Poisson Guylaine, Chauve Cedric, Chen Xin, Bergeron Anne
Department of Information and Computer Sciences, University of Hawaii at Manoa, Honolulu, HI 96822, USA.
Genomics Proteomics Bioinformatics. 2007 May;5(2):121-30. doi: 10.1016/S1672-0229(07)60022-9.
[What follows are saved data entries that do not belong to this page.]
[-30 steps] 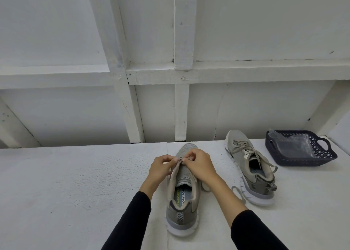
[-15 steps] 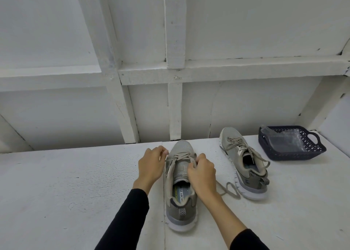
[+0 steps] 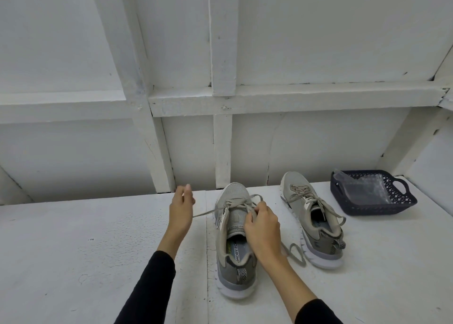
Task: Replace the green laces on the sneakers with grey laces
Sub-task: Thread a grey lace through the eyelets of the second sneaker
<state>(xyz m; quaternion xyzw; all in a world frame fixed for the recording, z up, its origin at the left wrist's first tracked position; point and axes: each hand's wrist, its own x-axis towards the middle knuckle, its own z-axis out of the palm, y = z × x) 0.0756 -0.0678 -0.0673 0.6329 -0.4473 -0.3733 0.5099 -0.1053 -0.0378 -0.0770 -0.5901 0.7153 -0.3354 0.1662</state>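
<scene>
A grey sneaker [image 3: 234,250] stands in the middle of the white table, heel toward me, with a grey lace [image 3: 241,204] threaded through its front eyelets. My left hand [image 3: 181,207] is out to the sneaker's left and pinches one end of that lace, which runs taut from the shoe. My right hand [image 3: 262,225] rests over the tongue and grips the lace at the eyelets. A loose loop of the lace [image 3: 295,252] lies on the table to the right. A second grey sneaker [image 3: 311,215], fully laced in grey, stands further right.
A dark blue plastic basket [image 3: 370,192] holding clear plastic sits at the table's back right corner. A white panelled wall with beams [image 3: 221,139] rises right behind the table's far edge.
My left hand has moved away from the sneaker to the left, drawing a lace end out taut. My right hand has stayed on the eyelets. The view has tilted upward.
</scene>
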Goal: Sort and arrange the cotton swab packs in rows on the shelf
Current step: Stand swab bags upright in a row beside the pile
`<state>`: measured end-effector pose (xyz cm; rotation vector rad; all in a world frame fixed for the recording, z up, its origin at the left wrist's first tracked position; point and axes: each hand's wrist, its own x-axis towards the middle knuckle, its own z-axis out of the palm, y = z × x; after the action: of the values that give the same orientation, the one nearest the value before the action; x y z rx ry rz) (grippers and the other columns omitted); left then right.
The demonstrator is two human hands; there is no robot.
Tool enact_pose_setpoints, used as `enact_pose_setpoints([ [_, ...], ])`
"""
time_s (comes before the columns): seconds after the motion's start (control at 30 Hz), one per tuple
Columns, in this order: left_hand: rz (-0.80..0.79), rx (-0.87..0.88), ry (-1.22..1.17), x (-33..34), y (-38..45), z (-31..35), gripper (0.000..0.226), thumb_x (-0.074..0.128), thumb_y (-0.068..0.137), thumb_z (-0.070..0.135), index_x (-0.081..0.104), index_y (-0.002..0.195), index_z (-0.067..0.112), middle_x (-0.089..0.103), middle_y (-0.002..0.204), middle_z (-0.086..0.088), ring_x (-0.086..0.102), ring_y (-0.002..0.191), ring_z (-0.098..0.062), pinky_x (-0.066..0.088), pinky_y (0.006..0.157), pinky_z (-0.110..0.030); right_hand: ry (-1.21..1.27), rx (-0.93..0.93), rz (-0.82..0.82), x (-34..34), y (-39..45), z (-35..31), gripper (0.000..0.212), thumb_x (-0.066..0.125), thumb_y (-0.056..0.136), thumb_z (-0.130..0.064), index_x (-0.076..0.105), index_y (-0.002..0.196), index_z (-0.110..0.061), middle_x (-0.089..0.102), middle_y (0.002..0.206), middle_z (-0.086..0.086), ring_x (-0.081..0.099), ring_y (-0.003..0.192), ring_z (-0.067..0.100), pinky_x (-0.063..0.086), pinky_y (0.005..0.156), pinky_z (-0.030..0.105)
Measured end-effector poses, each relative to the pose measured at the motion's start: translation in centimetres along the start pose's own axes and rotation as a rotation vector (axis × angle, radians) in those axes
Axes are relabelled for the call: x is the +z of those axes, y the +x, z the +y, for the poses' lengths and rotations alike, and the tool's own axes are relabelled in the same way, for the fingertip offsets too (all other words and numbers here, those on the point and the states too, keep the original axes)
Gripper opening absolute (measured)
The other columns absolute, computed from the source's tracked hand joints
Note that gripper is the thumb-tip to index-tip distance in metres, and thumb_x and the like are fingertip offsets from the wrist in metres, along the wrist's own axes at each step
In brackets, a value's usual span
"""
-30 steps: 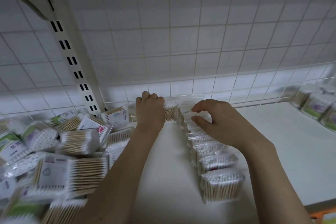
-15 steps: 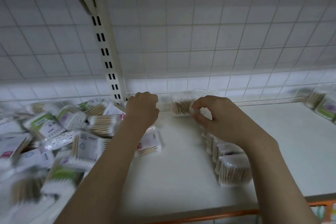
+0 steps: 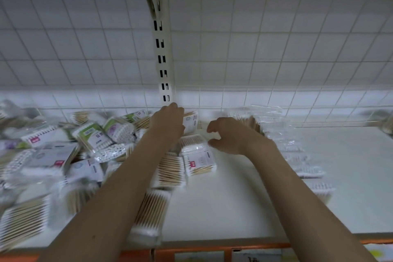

A glycosylphosphatidylinositol (GPI) anchor is a common but complex C-terminal post-translational modification of extracellular proteins in eukaryotes. Here we investigate the problem of correctly annotating GPI-anchored proteins for the growing number of sequences in public databases. We developed a computational system, called FragAnchor, based on the tandem use of a neural network (NN) and a hidden Markov model (HMM). Firstly, NN selects potential GPI-anchored proteins in a dataset, then HMM parses these potential GPI signals and refines the prediction by qualitative scoring. FragAnchor correctly predicted 91% of all the GPI-anchored proteins annotated in the Swiss-Prot database. In a large-scale analysis of 29 eukaryote proteomes, FragAnchor predicted that the percentage of highly probable GPI-anchored proteins is between 0.21% and 2.01%. The distinctive feature of FragAnchor, compared with other systems, is that it targets only the C-terminus of a protein, making it less sensitive to the background noise found in databases and possible incomplete protein sequences. Moreover, FragAnchor can be used to predict GPI-anchored proteins in all eukaryotes. Finally, by using qualitative scoring, the predictions combine both sensitivity and information content. The predictor is publicly available at [see text].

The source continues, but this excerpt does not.